If these things are all happening, I think it would explain it. If Qualimap is treating flags from other mappers properly (i.e. not using insert sizes on reads that were mapped without constraints), then that would explain the apparent differences.

Looking at the data in IGV, I can't see anything particularly different about the mapping from BWA.

kemin711 commented 5 years ago

For my data, if --R1--> <--R2-- are mapped like this on the reference (+/-) I understand how the insert size is calculated from the left most of R1 to the right most of R2. When <--R1-- <--R2-- are both on the negative strand of the reference the insert size is the left point of R2 - left point of R1 + 1. This is an IMPROPERLY mapped pair. Will it be better to calculate it from the right most of R2 to the right most of R1. This would reflect the boundary of the reads (starting point of both reads). As an example, I have pos 331471, mate pos 243213810, insert size 242882340. The reason to use the start instead of the end of both read1 and read2 is that, the end is not a fixed point with regards to the sequencer. For the same molecule, the sequencer may stop at 151 for one PCR copy, for the next, it may stop at 148 due to some reason (it will usually give you 151 reads, but the last 3 may be garbage). If you use the starting point I can figure out that they belong to the same molecule. But if you use the end point, then I am not that sure. Of course, the starting point may also be fuzzy, but at least it is more sure than the ending point.

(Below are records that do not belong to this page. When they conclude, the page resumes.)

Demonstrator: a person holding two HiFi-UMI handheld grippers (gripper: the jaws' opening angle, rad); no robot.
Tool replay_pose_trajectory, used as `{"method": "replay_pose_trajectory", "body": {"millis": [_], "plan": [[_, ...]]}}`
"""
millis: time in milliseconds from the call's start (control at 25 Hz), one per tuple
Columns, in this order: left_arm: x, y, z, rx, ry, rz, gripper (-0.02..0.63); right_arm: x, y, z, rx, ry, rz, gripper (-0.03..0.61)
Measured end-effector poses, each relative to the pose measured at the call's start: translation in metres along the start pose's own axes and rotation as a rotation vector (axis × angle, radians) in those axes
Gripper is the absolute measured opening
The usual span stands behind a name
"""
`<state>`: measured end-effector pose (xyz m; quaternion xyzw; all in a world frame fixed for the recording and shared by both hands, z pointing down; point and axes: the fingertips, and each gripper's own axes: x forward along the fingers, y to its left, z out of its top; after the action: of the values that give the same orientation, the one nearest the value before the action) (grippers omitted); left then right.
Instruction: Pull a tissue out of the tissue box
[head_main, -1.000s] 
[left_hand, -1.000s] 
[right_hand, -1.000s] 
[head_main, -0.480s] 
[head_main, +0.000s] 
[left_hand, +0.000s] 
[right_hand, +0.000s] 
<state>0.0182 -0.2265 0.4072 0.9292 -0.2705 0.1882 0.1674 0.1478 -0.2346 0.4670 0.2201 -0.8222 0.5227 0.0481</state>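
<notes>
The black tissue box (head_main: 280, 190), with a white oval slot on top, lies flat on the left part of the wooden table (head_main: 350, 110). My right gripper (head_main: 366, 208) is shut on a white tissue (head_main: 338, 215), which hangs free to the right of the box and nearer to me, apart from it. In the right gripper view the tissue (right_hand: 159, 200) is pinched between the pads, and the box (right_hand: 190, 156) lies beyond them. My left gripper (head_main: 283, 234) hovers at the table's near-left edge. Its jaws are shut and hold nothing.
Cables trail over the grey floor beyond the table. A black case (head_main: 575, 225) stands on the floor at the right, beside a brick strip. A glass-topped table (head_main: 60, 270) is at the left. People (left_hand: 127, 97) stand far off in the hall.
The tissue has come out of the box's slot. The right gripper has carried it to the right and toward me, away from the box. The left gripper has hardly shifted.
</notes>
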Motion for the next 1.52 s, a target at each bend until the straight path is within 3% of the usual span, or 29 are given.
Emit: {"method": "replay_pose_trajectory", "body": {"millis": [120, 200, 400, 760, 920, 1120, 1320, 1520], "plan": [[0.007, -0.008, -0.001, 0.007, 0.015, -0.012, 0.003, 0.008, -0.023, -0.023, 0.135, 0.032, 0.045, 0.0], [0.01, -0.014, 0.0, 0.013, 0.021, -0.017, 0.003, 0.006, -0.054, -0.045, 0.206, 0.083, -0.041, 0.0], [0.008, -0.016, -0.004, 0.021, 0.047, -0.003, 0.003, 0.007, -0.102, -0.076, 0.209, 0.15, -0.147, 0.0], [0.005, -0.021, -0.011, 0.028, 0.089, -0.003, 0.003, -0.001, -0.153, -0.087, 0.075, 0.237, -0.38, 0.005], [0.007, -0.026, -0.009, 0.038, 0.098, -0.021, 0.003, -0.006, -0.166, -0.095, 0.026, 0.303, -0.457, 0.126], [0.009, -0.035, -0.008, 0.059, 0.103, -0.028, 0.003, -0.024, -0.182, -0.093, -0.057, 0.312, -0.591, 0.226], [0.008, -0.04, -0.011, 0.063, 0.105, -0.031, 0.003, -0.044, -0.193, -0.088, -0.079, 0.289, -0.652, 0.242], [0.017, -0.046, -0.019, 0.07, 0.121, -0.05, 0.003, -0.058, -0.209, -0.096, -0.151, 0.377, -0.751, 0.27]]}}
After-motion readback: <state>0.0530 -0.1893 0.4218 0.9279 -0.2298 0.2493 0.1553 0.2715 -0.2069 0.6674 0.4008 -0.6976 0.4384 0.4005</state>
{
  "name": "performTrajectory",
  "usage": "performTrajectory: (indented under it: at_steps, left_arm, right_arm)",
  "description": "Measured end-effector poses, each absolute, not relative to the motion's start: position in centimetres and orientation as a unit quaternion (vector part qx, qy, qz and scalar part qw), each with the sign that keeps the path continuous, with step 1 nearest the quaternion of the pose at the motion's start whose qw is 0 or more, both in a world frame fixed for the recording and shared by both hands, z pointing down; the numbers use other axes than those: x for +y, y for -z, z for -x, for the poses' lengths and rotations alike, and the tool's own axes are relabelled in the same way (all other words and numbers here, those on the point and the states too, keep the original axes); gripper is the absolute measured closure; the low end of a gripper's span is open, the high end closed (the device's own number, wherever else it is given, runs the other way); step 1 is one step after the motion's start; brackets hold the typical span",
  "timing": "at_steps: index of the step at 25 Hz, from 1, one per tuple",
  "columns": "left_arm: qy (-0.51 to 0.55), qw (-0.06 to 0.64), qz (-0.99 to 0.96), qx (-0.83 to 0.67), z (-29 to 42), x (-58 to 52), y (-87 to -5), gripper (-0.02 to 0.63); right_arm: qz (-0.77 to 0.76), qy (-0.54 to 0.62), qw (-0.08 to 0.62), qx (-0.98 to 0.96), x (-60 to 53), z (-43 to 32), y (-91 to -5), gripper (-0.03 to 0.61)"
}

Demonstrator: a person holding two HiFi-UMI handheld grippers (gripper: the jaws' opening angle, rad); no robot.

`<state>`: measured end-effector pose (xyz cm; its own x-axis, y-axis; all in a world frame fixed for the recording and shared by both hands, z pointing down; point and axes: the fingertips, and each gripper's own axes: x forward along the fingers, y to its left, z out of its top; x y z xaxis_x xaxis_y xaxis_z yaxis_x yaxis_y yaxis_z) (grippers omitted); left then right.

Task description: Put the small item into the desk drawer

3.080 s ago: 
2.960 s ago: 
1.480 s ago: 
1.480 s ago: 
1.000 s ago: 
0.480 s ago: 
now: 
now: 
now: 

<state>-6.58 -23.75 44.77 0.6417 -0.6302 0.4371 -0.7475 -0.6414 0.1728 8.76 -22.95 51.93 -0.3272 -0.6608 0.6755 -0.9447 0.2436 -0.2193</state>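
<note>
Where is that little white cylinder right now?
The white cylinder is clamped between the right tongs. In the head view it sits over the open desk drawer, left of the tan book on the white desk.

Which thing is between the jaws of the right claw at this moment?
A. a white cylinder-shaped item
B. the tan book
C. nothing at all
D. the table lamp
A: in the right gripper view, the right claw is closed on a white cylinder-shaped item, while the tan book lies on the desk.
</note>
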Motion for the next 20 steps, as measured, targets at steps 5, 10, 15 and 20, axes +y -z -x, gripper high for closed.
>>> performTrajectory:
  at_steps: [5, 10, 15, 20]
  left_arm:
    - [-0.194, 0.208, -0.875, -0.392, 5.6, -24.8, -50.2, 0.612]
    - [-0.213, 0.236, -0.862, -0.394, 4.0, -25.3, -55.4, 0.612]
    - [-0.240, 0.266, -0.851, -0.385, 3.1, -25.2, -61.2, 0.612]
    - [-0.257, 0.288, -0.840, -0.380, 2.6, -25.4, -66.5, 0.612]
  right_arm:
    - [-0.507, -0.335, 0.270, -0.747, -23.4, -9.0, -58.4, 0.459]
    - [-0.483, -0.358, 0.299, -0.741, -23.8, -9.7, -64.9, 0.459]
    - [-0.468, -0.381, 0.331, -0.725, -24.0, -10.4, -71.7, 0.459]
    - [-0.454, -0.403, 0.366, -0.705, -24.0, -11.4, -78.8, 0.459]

vinod1981 commented 4 years ago

@roblanf did you get an answer of this weird distribution which I am also getting alike. I can't even guess whta is happening here. Thanks,

roblanf commented 4 years ago

@vinod1981 nope. I still have absolutely no idea what was happening. Out of interest, what is the genome like for your species? One thing that strikes me is that my genome is fairly heterozygous (~3%) and repeat rich (~40%). I wonder particularly if the latter might be part of it - I never thought at the time to check where the reads with large insert sizes were mapping, but if the two reads were mapping to repeats and there was some kind of bias involved in what one would have expected to be random placement, then maybe this could help explain it?

rturba commented 3 years ago

I'm also seeing the same pattern with my genomes and they are all mapped to the same species. Also started from fastq files and I have been following the GATK best practices. Running qualimap after marking duplicates.

fritzsedlazeck commented 3 years ago

Here is a wild guess.. Does it correlate with repeats? I noticed that BWA mem increases MQ if the paired end reads are within the expected distance. Thus maybe pulling pairs inside of repeats together... dont know need to think about it.. Does it hold up if you filter for MQ ?

fritzsedlazeck commented 3 years ago

Nah doesn't make much sense. I would assume that Chr1 has more repeats...

rturba commented 3 years ago

I don't see this pattern when I map my genomes using bowtie2...

plhm commented 3 years ago

To add to this dicussion, I see the exact same thing aligning reads to the Anolis carolinensis reference genome. When using Stampy or NextGenMap this effect goes away. I believe this is in part the reason why when I run samtools flagstat I see a low percentage of properly paired reads. When bwa does it's expected insert size calculation it becomes heavily biased by outliers, which leads the software to think that the expected distance between reads is orders of magnitude larger than what it is supposed to be, leading it to flag a large number of reads as improperly paired.